Première
par Frédéric Foubert
Pastorale Américaine, le roman de Philip Roth, est l’un des monolithes de la littérature contemporaine, une fresque polysémique, un totem mystérieux ouvert à toutes les interprétations. L’histoire d’un Américain modèle, vivant dans le New Jersey prospère de l’après-Seconde Guerre mondiale, et qui va voir son monde s’effondrer après la mort de JFK et l’engagement US au Vietnam, au moment où des bombes explosent dans tout le pays et où sa propre fille s’engage dans la voie de la contestation radicale. Un roman qui a sans doute pris un sens nouveau aujourd’hui (il date de 1997), à l’heure où des parents déboussolés regardent leurs enfants partir faire le Jihad en Syrie… Pour sa première réalisation, Ewan McGregor a donc décidé de s’attaquer à ce mastodonte. Tranquille. Il s’offre le beau rôle (celui du super papa), et s’invite dans quasiment tous les plans – manière de dire qu’il a été obligé de passer derrière la caméra pour avoir enfin quelque chose d’intéressant à se mettre sous la dent en tant qu’acteur.

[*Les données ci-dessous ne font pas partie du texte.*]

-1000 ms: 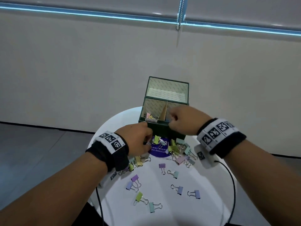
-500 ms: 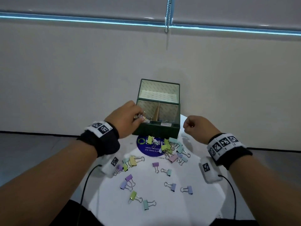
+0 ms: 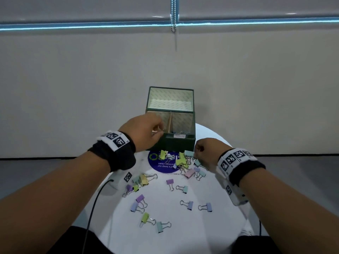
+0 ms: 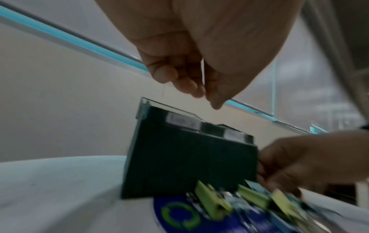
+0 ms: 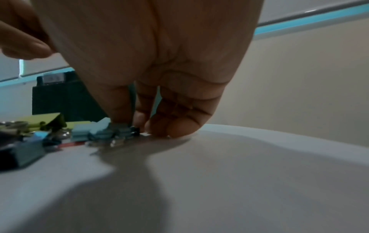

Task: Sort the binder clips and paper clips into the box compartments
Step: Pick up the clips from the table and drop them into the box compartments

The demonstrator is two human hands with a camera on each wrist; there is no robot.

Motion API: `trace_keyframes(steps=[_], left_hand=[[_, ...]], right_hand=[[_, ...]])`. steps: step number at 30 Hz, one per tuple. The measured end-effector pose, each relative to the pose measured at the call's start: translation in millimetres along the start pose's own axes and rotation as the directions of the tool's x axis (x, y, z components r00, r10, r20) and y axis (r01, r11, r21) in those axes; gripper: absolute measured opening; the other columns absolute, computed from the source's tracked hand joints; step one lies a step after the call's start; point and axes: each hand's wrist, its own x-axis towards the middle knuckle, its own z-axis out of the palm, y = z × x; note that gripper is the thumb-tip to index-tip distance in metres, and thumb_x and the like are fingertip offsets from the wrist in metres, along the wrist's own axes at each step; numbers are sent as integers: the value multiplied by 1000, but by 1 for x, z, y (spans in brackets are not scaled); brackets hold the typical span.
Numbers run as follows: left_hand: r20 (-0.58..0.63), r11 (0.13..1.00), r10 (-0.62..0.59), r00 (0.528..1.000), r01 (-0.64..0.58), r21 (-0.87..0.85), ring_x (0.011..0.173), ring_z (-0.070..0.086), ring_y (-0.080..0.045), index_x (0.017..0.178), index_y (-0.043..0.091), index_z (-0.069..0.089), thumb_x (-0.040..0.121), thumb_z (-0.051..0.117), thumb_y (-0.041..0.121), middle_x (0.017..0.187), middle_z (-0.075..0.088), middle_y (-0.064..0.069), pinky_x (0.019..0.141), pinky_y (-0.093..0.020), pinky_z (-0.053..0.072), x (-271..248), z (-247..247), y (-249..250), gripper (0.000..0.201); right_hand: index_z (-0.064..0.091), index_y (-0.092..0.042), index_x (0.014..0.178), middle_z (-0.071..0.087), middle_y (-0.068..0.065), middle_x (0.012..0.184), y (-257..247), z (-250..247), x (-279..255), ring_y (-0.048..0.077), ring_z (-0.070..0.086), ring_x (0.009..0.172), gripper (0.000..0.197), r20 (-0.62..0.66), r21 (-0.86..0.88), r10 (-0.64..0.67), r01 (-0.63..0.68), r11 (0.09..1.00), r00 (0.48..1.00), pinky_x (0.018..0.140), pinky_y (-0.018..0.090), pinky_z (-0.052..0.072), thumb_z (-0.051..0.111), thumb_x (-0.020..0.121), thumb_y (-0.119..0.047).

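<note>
Now your round white table (image 3: 216, 241) holds the dark green box (image 3: 176, 144), its lid standing open at the far side. Your left hand (image 3: 145, 132) is over the box's left compartment, fingers bunched together; I cannot tell if they hold anything. Your right hand (image 3: 207, 153) is down by the pile of binder clips (image 3: 183, 162) in front of the box, and its fingertips (image 5: 175, 127) touch the table beside the pale blue clips (image 5: 95, 130).
</note>
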Motion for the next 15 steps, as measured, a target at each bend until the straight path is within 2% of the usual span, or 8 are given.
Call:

Le résultat ressemble à un téléfilm de luxe, très carré, très propre, très sage, pas désagréable mais jamais dérangeant, tirant la prose de Roth vers une lecture assez réactionnaire et univoque. Mais cette dimension réactionnaire était d’une certaine manière contenue dans le livre. L’interprétation qu’en fait McGregor n’est donc pas totalement hors-sujet, juste un peu simpliste.